Out of Memory training google/big-bird-roberta-base

I’ve been struggling to train Google’s Big Bird model using the transformers library due to out of memory errors. I have two Tesla V100 GPU’s with 32 GB RAM each. I’m trying to train the google/bigbird-roberta-base model on the Spider dataset using the Huggingface trainer API. I’m using a batch size of 1 and the smallest version of this model, and still get OOM errors. According to the Big Bird paper ([2007.14062] Big Bird: Transformers for Longer Sequences), Big Bird can be trained on chips with 16 GB of memory, so I’m not sure why I’m running into OOM. Has anyone encountered trouble training Big Bird due to memory problems?

Here’s the code that does the training:

rouge = datasets.load_metric("rouge")

training_args = Seq2SeqTrainingArguments(
    predict_with_generate = True,
    evaluation_strategy = "steps",
    per_device_train_batch_size = batch_size,
    per_device_eval_batch_size = batch_size,
    output_dir = "./",
    logging_steps = 2,
    save_steps = 400,
    eval_steps = 4

def compute_metrics(pred):
    labels_ids = pred.label_ids
    pred_ids = pred.predictions

    pred_str = tokenizer.batch_decode(pred_ids, skip_special_tokens=True)
    labels_ids[labels_ids == -100] = tokenizer.pad_token_id
    label_str = tokenizer.batch_decode(labels_ids, skip_special_tokens=True)

    rouge_output = rouge.compute(predictions=pred_str, references=label_str, rouge_types=["rouge2"])["rouge2"].mid

    return {
        "rouge2_precision": round(rouge_output.precision, 4),
        "rouge2_recall": round(rouge_output.recall, 4),
        "rouge2_fmeasure": round(rouge_output.fmeasure, 4),

trainer = Seq2SeqTrainer(
    model = model,
    tokenizer = tokenizer,
    args = training_args,
    compute_metrics = compute_metrics,
    train_dataset = train_data,
    eval_dataset = val_data


Here’s the exact error I get:

RuntimeError: CUDA out of memory.
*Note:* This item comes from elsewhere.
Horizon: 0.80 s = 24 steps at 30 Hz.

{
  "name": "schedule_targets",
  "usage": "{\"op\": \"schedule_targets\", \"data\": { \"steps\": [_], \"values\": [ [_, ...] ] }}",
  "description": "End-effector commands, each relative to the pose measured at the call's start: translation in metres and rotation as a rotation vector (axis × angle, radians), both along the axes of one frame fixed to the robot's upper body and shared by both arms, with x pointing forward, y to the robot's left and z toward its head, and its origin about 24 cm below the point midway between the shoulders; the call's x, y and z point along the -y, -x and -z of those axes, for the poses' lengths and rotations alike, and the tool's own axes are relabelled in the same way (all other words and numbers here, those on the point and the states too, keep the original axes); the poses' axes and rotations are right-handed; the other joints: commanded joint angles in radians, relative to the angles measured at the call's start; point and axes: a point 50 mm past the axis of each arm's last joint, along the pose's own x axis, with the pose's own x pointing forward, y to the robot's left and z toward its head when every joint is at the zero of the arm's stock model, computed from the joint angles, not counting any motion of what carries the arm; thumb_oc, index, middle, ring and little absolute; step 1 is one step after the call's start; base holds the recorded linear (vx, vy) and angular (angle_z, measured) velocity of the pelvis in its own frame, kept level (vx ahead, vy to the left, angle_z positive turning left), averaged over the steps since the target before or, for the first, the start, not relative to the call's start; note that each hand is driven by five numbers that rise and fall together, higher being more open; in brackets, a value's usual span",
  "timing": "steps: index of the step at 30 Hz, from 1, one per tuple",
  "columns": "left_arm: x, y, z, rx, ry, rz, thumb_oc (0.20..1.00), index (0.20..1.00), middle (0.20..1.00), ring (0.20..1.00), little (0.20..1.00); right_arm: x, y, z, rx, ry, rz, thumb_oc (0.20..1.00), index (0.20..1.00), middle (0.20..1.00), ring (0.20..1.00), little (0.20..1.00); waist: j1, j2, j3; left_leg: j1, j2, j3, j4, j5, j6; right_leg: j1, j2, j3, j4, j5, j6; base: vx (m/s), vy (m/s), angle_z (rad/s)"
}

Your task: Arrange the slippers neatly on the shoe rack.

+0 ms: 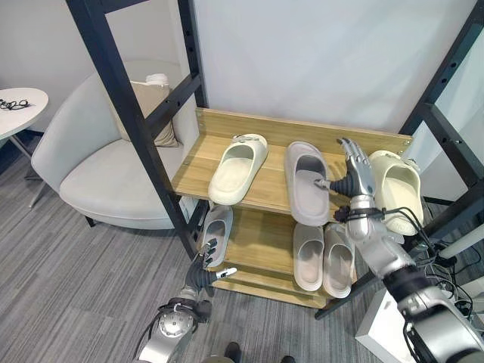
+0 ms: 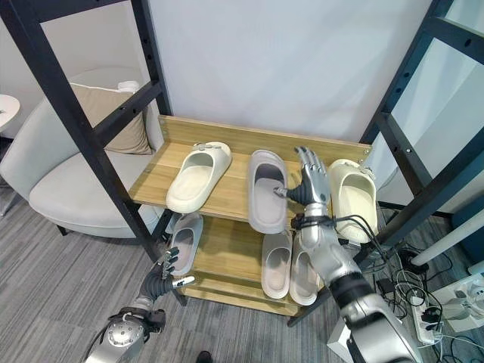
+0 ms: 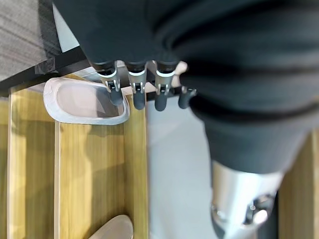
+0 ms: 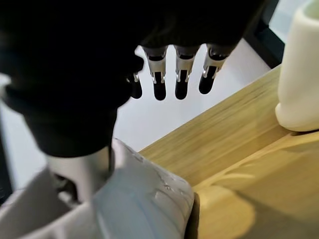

Tried to allocate 36.00 MiB (GPU 0; 31.75 GiB total capacity; 25.14 GiB already allocated; 21.50 MiB free; 26.23 GiB reserved in total by PyTorch) If reserved memory is >> allocated memory try setting max_split_size_mb to avoid fragmentation.  See documentation for Memory Management and PYTORCH_CUDA_ALLOC_CONF

Thanks so much for sharing any experience you have with this!